Presently he went out to the drug-store and telephoned to the hospital. They said she had had only one more slight turn of unconsciousness, but had rallied from it quickly and was resting quietly now. They hoped she would have a good night.
Then he went back to his room and thought about her some more. He had an important English examination the next day, one in which he especially wanted to do well; yet try as he would to concentrate on Wells and Shaw, that girl and what was going to become of her would get in between him and his book.

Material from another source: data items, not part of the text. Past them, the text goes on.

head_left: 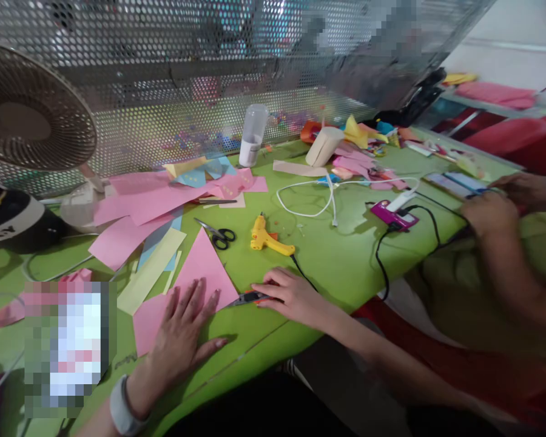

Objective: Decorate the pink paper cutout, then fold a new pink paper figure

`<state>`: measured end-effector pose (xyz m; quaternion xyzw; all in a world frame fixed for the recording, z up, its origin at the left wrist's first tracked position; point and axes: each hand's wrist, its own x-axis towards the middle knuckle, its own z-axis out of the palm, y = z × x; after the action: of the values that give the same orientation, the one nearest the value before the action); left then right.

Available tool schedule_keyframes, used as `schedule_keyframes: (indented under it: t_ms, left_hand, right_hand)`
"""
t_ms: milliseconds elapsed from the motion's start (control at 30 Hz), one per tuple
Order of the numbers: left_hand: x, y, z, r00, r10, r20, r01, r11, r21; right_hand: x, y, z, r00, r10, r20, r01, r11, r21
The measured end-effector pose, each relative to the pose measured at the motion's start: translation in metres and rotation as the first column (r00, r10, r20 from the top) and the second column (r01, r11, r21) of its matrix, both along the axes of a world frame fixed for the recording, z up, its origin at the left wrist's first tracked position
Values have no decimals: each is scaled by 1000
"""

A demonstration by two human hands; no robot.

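My left hand lies flat with fingers spread, pressing a pink sheet of paper to the table. The sheet has a pointed triangular top and looks folded, with part of it under my palm. My right hand is closed around a utility knife, dark grey with orange parts. Its tip points left, at the sheet's right corner; whether it touches the paper I cannot tell. Black-handled scissors lie partly open beyond the sheet. A yellow glue gun rests to their right.
Pink, blue and yellow paper pieces cover the left back of the green table. A clear bottle, a white cable and a purple power strip stand or lie beyond. At right are another person's hands; a fan is at left.
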<state>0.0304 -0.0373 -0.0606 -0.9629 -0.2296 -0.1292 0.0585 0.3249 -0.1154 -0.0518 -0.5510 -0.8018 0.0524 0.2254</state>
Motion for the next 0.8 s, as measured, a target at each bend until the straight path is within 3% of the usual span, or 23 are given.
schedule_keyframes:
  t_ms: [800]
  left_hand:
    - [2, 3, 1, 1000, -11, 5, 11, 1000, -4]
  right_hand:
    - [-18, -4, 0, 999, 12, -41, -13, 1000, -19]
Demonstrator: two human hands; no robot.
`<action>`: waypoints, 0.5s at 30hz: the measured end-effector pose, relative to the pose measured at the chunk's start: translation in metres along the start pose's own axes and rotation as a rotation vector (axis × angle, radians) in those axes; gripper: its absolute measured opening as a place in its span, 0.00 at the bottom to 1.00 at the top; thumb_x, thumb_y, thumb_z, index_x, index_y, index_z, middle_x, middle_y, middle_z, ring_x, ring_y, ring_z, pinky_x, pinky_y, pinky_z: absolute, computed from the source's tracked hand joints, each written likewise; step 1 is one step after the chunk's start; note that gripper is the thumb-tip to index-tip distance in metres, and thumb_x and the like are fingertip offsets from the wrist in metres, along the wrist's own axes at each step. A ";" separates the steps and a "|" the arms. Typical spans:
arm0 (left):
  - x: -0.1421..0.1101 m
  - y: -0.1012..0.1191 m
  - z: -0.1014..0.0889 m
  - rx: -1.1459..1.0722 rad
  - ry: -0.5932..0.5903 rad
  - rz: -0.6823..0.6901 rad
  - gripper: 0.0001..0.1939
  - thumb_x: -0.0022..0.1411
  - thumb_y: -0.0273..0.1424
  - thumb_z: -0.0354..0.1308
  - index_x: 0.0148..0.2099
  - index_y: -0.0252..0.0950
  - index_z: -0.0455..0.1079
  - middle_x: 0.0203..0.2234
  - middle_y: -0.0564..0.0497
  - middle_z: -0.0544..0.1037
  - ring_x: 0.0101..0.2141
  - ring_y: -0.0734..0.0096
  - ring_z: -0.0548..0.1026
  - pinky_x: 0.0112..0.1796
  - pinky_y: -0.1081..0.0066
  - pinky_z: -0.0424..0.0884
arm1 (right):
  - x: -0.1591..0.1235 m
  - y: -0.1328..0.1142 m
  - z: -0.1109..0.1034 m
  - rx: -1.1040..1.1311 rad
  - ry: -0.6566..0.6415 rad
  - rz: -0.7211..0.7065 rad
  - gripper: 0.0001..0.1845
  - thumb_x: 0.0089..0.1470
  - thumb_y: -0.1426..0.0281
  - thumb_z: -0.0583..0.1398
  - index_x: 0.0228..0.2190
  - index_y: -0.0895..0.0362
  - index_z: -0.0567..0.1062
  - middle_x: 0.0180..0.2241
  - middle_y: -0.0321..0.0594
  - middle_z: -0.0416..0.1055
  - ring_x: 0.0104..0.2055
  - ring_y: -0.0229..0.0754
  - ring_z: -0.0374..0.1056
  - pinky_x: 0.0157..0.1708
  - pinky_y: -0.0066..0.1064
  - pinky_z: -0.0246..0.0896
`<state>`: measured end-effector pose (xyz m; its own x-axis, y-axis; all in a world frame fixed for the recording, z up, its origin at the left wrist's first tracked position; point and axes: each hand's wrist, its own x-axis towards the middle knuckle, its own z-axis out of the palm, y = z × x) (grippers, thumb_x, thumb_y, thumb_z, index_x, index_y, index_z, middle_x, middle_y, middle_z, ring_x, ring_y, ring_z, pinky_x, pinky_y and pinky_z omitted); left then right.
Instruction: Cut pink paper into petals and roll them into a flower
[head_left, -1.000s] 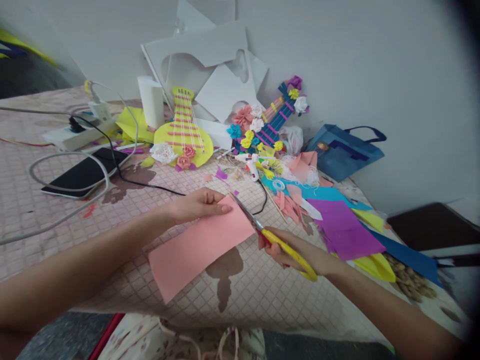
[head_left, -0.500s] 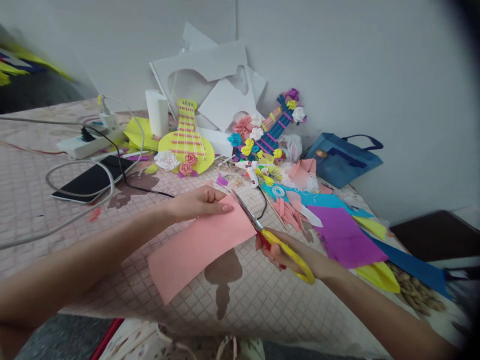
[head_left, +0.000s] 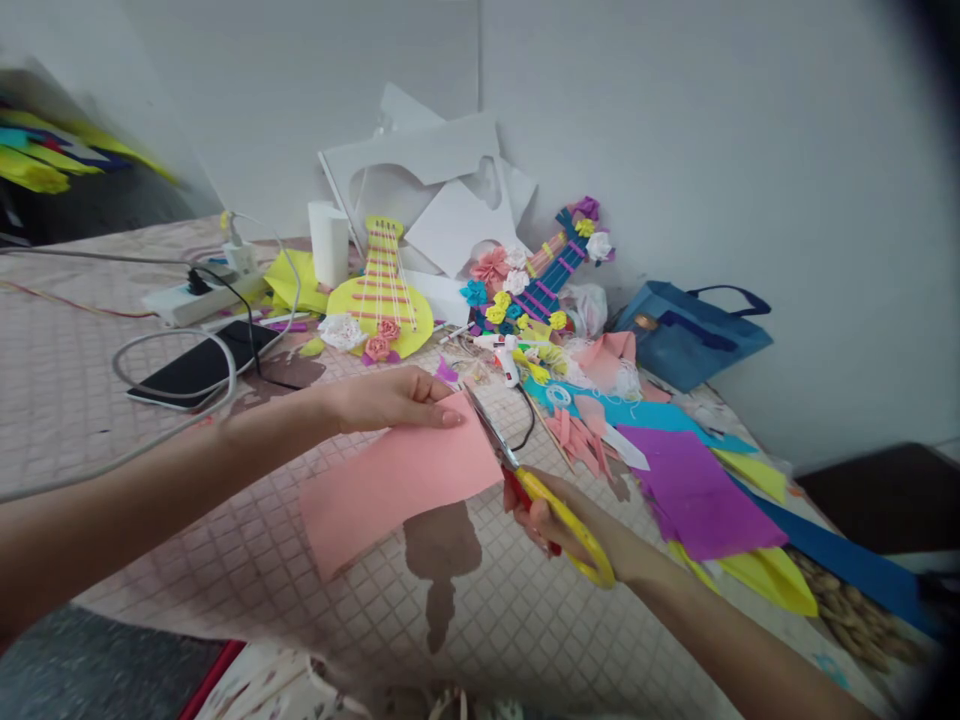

It was after ten o'clock when he sauntered down the hall and stood in Stephen Marshall's room for a few minutes, as he was getting the habit of doing every night. The peace of it and the uplift that that room always gave him were soothing to his soul. If he had known a little more about the Christ to whose allegiance he had declared himself he might have knelt and asked for guidance; but as yet he had not so much as heard of a promise to the man who "abides," and "asks what he will." Nevertheless, when he entered that room his mind took on the attitude of prayer and he felt that somehow the Presence got close to him, so that questions that had perplexed him were made clear.
As he stood that night looking about the plain walls, his eyes fell upon that picture of Stephen Marshall's mother. A mother! Ah! if there were a mother somewhere to whom that girl could go! Some one who would understand her; be gentle and tender with her; love her, as he should think a real mother would do—what a difference that would make!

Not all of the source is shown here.